START MATERIAL PROVIDED
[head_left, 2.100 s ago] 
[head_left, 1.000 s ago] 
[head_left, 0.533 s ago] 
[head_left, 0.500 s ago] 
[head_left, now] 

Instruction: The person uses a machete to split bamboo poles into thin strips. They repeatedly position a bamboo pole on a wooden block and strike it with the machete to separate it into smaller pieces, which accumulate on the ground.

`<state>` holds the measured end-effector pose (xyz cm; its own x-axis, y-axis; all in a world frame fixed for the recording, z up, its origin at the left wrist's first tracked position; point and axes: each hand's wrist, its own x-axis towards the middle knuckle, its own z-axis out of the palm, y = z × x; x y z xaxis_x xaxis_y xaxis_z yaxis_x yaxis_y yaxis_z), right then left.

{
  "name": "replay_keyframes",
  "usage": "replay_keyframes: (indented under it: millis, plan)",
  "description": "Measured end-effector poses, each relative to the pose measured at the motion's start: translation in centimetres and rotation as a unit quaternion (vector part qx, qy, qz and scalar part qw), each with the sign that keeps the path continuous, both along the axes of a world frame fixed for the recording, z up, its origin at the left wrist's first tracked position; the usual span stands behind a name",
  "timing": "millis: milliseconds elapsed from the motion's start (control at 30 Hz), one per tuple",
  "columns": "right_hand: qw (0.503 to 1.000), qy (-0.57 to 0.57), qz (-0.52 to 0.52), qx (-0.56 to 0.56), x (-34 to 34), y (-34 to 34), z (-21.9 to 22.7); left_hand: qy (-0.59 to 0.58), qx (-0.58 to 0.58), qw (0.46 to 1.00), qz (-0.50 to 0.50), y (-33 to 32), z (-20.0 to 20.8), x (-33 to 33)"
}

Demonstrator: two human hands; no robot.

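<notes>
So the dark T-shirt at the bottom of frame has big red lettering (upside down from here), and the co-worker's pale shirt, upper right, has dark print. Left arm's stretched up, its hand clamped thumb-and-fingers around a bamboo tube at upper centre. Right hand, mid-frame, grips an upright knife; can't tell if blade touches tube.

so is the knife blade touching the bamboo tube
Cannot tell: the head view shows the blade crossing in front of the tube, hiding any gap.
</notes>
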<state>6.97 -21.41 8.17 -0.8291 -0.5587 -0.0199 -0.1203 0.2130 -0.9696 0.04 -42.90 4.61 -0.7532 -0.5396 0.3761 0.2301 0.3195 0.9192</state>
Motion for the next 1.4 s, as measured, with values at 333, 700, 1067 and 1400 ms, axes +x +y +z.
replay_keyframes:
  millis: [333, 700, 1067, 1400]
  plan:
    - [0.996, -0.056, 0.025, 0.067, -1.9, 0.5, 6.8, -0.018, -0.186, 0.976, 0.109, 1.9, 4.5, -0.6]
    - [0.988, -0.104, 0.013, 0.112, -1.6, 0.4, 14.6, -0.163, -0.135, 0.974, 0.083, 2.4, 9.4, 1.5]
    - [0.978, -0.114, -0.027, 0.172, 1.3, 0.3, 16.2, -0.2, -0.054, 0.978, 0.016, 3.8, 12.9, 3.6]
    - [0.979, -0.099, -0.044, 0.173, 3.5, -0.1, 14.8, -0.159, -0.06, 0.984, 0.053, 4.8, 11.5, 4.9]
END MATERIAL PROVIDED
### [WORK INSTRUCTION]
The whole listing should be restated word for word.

### [TASK RESULT]
[head_left, 2.100 s ago] 
[head_left, 1.000 s ago] 
[head_left, 0.533 s ago] 
[head_left, 0.500 s ago] 
[head_left, now] 

Instruction: The person uses a machete to split bamboo poles into thin strips. They repeatedly position a bamboo pole on a wooden block and strike it with the machete to separate it into smaller pieces, which accumulate on the ground.

`<state>` holds the measured end-effector pose (xyz cm; its own x-axis, y-axis; all in a world frame fixed for the recording, z up, its origin at the left wrist's first tracked position; point and axes: each hand's wrist, its own x-axis towards the middle knuckle, its own z-axis out of the palm, y = z × x; x y z xaxis_x xaxis_y xaxis_z yaxis_x yaxis_y yaxis_z), right then left.

{
  "name": "replay_keyframes",
  "usage": "replay_keyframes: (indented under it: millis, plan)",
  "description": "Measured end-effector poses, each relative to the pose measured at the motion's start: translation in centimetres and rotation as a unit quaternion (vector part qx, qy, qz and scalar part qw), each with the sign that keeps the path continuous, both along the axes of a world frame fixed for the recording, z up, its origin at the left wrist's first tracked position; the usual span stands behind a name",
  "timing": "millis: milliseconds elapsed from the motion's start (control at 30 Hz), one per tuple",
  "columns": "right_hand: qw (0.503 to 1.000), qy (-0.57 to 0.57), qz (-0.52 to 0.52), qx (-0.56 to 0.56), x (-34 to 34), y (-34 to 34), z (-21.9 to 22.7); left_hand: qy (-0.59 to 0.58), qx (-0.58 to 0.58), qw (0.46 to 1.00), qz (-0.50 to 0.50), y (-33 to 32), z (-20.0 to 20.8), x (-33 to 33)"
}

Demonstrator: two human hands; no robot.

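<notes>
So the dark T-shirt at the bottom of frame has big red lettering (upside down from here), and the co-worker's pale shirt, upper right, has dark print. Left arm's stretched up, its hand clamped thumb-and-fingers around a bamboo tube at upper centre. Right hand, mid-frame, grips an upright knife; can't tell if blade touches tube.

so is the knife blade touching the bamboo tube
Cannot tell: the head view shows the blade crossing in front of the tube, hiding any gap.
</notes>
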<state>6.97 -21.41 8.17 -0.8291 -0.5587 -0.0199 -0.1203 0.2130 -0.9696 0.04 -42.90 4.61 -0.7532 -0.5396 0.3761 0.2301 0.3195 0.9192</state>
Motion for the next 1.4 s, as measured, with values at 333, 700, 1067 and 1400 ms, axes +x +y +z.
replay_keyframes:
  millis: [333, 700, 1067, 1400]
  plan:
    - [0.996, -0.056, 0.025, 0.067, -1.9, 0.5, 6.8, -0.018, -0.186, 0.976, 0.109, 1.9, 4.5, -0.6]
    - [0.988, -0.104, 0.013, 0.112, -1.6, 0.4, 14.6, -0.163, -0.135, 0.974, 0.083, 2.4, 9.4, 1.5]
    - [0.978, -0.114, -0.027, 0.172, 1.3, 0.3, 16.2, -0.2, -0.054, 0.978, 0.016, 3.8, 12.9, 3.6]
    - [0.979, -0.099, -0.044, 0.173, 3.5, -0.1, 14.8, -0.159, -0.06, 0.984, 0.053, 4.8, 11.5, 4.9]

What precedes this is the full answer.